Я прикован к постели – мой врач говорит, что я «нахожусь под наблюдением». Я объяснил ему, что такое положение для меня привычно.
Морис вчера привел Роуленда Стронга – журналиста, воспылавшего ко мне любопытством. Странно: наихудшие вещи всегда говорятся с наилучшими намерениями. Стронг всерьез предложил мне, «чтобы было чем себя занять» (бессмертная фраза!), взяться за литературную историю своего времени. Я ответил, что время ломаного гроша не стоит. Но ведь я мог бы написать о своих современниках? У меня нет современников, сказал я, только предшественники. Он удалился изрядно обескураженный, ибо я не выполнил первейшей обязанности больного – ободрять посетителей. Как бы то ни было, его предложение смехотворно: оглядывая годы, в которые я жил и работал, я не вижу никакой истории, а только цепь случайностей – иные со смертельным исходом.
Мое поколение разрывалось между миссис Браунинг и миссис Гранди [95]: – это пустыня, где можно отыскать только диковинные обломки. Меня никогда особенно не интересовали труды современников, и я терпеть не могу манеру критиков в любом явлении искать хорошую сторону. Из художников своего времени я больше всего восхищался Бердслеем, хотя он не понимал меня совершенно. Это был enfant terrible [96], играющий в чудовищные игры со взрослыми страстями, воплощение невинности и похоти, Приап с требником в руке. Еще я ценил Даусона. Бедный Даусон. Он мертв уже. У него была врожденная болезнь, своего рода размягченность сердца. Она-то и его самого погубила, и его поэзию.

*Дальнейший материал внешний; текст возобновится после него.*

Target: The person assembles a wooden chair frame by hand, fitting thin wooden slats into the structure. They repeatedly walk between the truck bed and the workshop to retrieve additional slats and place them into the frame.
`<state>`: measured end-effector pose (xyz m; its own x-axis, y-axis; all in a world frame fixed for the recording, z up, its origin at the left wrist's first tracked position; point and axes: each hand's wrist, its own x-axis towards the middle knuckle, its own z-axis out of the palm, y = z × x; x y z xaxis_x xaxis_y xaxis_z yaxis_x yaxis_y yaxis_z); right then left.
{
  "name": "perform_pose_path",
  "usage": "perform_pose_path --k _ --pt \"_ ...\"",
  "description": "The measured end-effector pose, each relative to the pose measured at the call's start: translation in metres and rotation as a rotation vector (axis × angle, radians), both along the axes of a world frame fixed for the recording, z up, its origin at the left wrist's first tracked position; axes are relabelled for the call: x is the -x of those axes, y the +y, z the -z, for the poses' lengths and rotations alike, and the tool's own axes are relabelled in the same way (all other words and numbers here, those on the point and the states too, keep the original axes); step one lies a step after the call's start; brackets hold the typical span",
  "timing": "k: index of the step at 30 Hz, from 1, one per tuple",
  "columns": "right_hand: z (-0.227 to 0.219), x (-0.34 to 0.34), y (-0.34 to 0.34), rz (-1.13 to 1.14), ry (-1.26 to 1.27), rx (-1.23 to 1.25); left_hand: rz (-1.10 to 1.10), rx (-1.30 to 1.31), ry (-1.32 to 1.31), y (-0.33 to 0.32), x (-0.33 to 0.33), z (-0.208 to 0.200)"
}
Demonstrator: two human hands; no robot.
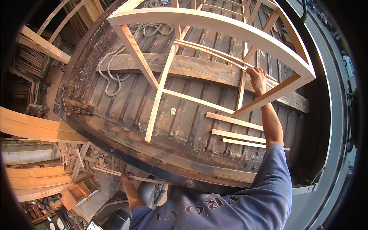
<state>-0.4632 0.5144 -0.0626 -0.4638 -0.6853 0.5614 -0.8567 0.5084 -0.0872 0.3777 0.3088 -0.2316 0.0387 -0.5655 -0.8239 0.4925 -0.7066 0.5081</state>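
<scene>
My right hand (257,79) reaches up under the large wooden frame (207,19) and is closed around the ends of some thin wooden strips (214,53). These strips run leftward between the frame's legs, above a thick weathered plank (184,67). Low on the left, outside the truck bed's edge, my left hand (127,178) is wrapped round a pair of long thin wooden slats (107,171). Part of those slats passes behind my body. Beside my right forearm, three short wooden battens (239,133) lie on the ribbed metal bed (180,115).
A rope (109,74) lies coiled at the bed's left side. Curved orange-brown boards (34,124) and wood scraps (96,157) sit to the left, near a parked motorbike (115,212). A raised metal side wall (326,115) bounds the bed on the right, with a road beyond.
</scene>
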Motion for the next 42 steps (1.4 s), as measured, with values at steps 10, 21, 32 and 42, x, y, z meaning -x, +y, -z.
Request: perform_pose_path --k 10,21,32,42 --pt "0.003 0.006 -0.003 0.075 0.079 -0.021 0.049 0.044 0.035 0.001 0.002 -0.003" --pt "-0.046 0.011 0.030 -0.040 0.048 0.179 -0.137 0.326 0.049 0.017 0.025 -0.088" --pt "-0.174 -0.093 0.106 -0.200 -0.544 0.796 -0.302 0.806 0.120 0.086 0.014 -0.225" --pt "-0.200 -0.387 0.138 -0.810 -0.205 -0.425 -0.212 1.027 0.151 0.221 0.042 -0.217"
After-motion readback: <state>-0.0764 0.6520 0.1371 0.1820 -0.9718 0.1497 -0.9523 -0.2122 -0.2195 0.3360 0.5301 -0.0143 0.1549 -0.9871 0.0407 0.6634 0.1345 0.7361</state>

Нет, настоящие художники моего времени уже превратились в туманные фигуры прошлого. Пейтер и Рёскин в могиле; Теннисон и Браунинг – тоже, и не знаю, окажутся ли их труды долговечнее подражаний. Суинберн и Мередит еще влачат свой век, но ушли в тень. Никто не пришел занять их место, и вряд ли кто-нибудь придет в будущем. Занять его мог я, но я предал свой дар и, по слабости характера, не нашел достойного предмета, чтобы новым творением искупить грех.
Как и все в наше время, упадок произошел слишком быстро, чтобы его увидели и осознали. Понадобилось целых четыре столетия, чтобы величественная латинская проза Клавдиана и Руфилия сменилась увядшим диалектом святого Бонифация и святого Альдхельма. Но англичанин, если уж берется что-нибудь разрушить, работает бесшумно и споро: выразительные средства языка погибли при жизни одного поколения. Мы так быстро получили вместо Теннисона – Киплинга, вместо Мередита – Уэллса, что даже те, кто по роду занятий обязан видеть разницу, ничего не заметили.
Но, как гаснущая звезда, английская проза дала последнюю вспышку – во мне, в Лайонеле Джонсоне и в Пейтере. Мы, впрочем, были в искусстве одиночками, и в этом наше несчастье. Как Гюисманс и Метерлинк, мы видели только призраки вещей, бледные химеры, тень розы на водной глади. Опять эта боль.